Copy the data exactly from the line that contains "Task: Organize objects" through the line that contains "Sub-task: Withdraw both", keeping both end lines and leaving out everything else.

————

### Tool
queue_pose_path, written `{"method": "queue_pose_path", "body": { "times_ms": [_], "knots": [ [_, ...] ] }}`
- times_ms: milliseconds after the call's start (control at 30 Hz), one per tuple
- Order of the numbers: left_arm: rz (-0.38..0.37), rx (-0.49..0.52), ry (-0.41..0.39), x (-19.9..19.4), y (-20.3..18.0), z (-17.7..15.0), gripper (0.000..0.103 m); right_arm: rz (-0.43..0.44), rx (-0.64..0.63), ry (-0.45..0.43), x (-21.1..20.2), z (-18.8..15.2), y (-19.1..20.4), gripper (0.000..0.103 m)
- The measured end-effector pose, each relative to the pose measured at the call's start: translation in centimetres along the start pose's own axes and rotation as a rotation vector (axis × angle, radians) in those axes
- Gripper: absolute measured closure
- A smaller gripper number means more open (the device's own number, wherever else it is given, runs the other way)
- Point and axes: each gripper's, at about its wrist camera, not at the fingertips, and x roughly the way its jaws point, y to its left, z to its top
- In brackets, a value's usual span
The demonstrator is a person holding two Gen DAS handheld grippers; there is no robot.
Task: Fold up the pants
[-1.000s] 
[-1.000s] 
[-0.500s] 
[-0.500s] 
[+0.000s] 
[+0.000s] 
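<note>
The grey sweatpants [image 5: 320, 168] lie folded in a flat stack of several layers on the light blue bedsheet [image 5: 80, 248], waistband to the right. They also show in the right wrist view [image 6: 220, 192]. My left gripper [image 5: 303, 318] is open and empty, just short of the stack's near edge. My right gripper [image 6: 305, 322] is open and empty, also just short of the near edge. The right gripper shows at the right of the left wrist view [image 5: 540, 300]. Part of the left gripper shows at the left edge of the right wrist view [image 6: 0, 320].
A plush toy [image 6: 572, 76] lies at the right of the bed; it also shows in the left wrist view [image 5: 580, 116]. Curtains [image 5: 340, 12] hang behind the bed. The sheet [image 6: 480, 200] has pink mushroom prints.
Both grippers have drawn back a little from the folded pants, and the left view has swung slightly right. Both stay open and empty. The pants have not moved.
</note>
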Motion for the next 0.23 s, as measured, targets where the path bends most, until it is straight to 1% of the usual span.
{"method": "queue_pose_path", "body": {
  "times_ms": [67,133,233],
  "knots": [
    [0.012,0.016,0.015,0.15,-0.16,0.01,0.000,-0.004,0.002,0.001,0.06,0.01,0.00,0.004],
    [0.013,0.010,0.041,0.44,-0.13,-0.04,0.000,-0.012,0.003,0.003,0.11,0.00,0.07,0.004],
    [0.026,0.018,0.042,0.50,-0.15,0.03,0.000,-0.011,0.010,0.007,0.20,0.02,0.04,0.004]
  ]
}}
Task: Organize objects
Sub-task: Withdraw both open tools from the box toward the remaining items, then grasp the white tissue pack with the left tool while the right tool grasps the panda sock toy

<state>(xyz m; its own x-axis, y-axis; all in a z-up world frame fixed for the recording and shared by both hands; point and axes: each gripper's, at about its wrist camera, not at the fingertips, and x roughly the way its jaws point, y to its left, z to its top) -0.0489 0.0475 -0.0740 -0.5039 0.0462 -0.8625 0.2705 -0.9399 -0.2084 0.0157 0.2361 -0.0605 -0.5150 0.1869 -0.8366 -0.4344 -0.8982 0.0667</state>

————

RESULT BELOW =>
Task: Organize objects
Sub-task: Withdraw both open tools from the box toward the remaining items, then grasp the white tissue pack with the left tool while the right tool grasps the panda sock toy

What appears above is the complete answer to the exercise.